In other words, WoW and other MMORPGs are capitalism's daily life in fantasy form. Not only do they reproduce its conformity, lack of change, tedious repetition, but it trains the mind to enjoy these. Even more so than the average computer game with a finish (although almost all of them today can be replayed), the MMORPG is truly the Nietzschean 'eternal return of the same', and like Nietzsche's uber-mensch, every hero gladly welcomes that return each time, rather than seeking an end to it.
I particularly like his contempt for the do-it-yourself (DIY) culture. Not only does he hit on its amateurishness, but it idolizes this amateurishness. It is an extension of the hobby, something else Adorno finds appalling, and with good reason.
"Resignation" not only picks up a few of these themes, but connects them to the anti-intellectualism of activism. Resignation is the charge hurled by activism as the "disengaged" intellectual. Adorno turns this charge around and shows how the real disengagement comes from the need to be active even when activity amounts to nothing so much as "feeling good about oneself", "feeling part of what is happening", etc. It is the activity of the activist, but also of the group-builder.

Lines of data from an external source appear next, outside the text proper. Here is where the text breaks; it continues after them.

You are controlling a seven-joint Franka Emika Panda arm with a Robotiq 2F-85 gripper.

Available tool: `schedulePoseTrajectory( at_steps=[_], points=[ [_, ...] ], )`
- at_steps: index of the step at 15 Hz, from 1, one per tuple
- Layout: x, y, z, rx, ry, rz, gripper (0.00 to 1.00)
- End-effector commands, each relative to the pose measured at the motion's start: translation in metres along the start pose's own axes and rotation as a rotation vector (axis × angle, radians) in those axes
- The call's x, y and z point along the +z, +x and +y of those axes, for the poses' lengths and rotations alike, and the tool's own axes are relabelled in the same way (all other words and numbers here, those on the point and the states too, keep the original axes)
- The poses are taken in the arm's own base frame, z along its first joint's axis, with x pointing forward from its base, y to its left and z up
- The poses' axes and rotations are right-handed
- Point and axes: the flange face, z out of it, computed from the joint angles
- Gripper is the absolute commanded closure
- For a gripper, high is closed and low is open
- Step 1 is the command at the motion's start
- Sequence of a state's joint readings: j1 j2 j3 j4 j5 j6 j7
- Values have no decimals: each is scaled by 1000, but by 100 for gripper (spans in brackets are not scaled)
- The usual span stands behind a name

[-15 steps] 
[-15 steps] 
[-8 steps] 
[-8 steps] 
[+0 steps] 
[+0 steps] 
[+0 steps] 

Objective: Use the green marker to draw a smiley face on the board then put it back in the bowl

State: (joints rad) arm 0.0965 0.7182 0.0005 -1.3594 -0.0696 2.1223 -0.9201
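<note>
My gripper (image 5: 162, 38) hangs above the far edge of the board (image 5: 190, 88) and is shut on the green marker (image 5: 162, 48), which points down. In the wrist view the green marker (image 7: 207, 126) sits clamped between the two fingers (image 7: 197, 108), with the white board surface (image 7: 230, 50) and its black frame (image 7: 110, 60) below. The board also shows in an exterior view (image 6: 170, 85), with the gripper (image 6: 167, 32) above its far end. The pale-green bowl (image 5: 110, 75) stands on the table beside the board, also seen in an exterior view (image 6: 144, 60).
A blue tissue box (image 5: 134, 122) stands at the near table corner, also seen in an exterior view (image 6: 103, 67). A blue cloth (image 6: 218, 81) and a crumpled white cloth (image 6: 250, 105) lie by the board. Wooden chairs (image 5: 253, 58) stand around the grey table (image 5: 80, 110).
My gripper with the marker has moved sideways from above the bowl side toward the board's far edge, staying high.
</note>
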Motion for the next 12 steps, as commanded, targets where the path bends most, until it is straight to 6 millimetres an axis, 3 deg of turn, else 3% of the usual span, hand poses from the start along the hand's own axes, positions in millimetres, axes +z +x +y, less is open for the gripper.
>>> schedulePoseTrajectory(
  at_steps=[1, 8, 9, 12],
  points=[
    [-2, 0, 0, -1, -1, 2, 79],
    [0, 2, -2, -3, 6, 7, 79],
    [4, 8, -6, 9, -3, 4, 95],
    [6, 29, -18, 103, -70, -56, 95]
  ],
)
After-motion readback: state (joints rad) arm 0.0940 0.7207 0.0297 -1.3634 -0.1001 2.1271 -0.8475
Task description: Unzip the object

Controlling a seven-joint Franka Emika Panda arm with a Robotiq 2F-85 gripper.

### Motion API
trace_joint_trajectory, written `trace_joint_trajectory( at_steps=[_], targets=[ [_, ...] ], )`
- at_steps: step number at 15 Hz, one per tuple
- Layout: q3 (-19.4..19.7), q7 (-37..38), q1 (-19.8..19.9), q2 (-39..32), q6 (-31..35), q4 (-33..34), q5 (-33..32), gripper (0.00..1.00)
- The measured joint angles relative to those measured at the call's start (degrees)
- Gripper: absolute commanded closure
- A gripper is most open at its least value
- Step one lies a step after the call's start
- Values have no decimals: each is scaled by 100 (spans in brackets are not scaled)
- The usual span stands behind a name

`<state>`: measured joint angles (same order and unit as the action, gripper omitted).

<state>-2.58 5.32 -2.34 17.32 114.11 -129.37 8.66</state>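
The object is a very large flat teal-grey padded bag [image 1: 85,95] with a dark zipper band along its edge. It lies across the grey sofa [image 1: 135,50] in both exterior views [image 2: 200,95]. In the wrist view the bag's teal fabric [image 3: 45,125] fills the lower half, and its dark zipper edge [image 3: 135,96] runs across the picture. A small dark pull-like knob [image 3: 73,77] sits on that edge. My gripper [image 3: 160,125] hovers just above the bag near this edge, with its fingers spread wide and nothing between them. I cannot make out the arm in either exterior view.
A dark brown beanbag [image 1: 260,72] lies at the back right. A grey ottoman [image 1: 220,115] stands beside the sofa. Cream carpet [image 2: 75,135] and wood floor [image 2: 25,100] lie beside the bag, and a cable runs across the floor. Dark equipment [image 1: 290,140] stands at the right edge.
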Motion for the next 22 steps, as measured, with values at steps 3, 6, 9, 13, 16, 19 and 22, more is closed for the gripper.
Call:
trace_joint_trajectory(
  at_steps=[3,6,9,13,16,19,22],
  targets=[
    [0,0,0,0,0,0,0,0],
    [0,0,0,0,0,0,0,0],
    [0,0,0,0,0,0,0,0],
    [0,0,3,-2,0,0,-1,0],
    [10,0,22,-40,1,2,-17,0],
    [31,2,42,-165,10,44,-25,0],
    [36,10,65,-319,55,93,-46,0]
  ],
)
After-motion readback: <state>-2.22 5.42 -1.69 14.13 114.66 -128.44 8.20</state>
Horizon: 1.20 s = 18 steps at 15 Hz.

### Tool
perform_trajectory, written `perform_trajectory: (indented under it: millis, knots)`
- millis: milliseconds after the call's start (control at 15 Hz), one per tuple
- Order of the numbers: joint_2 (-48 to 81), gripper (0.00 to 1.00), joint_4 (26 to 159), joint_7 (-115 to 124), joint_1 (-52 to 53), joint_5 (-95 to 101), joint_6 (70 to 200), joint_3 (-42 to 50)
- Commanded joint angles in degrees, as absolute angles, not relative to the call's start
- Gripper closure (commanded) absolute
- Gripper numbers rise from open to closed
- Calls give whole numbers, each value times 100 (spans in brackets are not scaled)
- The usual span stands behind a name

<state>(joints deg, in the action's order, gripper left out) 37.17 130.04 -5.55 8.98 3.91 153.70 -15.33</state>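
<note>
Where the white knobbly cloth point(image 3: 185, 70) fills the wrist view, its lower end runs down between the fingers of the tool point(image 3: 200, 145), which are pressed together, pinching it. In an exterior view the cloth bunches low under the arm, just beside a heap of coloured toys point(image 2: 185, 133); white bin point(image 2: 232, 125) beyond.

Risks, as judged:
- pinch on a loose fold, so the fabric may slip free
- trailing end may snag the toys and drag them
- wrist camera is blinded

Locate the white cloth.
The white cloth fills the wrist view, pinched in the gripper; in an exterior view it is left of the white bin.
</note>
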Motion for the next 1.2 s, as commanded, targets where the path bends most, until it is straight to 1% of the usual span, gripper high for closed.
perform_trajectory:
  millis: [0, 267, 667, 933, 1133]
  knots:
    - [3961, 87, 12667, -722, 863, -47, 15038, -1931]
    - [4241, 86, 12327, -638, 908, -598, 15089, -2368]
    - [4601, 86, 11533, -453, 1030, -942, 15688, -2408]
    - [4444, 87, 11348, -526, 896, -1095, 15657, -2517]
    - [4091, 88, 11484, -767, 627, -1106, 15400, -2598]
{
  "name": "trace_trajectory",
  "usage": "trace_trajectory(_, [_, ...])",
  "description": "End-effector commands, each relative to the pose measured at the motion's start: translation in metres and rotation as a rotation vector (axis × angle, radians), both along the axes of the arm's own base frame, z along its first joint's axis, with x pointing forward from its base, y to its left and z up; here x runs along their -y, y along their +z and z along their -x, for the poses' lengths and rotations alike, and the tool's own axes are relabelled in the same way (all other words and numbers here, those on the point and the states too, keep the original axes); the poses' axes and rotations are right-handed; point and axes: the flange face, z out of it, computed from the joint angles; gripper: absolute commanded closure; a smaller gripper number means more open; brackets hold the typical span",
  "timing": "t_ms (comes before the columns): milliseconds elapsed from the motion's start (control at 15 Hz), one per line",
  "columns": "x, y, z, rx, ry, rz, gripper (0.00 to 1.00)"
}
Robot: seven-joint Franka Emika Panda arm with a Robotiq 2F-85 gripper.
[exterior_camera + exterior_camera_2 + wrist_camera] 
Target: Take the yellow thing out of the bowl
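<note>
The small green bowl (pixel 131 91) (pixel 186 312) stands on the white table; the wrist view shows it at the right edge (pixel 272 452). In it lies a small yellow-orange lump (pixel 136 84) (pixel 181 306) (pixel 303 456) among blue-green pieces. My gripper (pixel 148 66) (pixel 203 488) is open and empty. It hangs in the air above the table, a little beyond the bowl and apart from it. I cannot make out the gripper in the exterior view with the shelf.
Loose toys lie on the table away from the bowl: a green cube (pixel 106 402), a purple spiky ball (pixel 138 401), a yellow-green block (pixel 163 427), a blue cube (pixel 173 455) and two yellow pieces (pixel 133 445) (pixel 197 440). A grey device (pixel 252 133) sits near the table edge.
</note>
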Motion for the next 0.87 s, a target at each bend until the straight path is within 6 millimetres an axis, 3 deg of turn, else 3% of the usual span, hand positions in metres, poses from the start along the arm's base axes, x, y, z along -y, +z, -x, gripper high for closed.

Adorno seems to put a special emphasis on the anarchist, but everything he says just as clearly applies to the Marxisante sect. If the DIY culture Adorno excoriates applies to the anarchists (and to many autonomists too), a recruitment culture applies to the socialist sect. The organization in which thought is prohibited or circumscribed by the party program, and there really is no difference in this case between prohibition and limitation, also expects that most of its members fill their time building the organization through recruiting, selling the paper/magazine/whatever, giving talks expressing the party line, etc. The demand for a really effective praxis and that theory conform to and serve first and foremost as a guide to praxis is a demand to kill critical thought.
This does not really do justice to the article. It did make me think of something, however. I find a profound difference between the one-dimensionality thesis and this critique of militantism. One-dimensionality is a kind of Cassandra call (see John Holloway, Open Marxism, Vol. 1 or 3, I don't remember which), a fatalism, but this is radically different. This is a demand for the autonomy or thought, of reason, relative to any immediate practice. It is a challenge to the voluntarism of individuals who would prefer to do than to think and in so doing, do more to reproduce capital than the theorist ever could.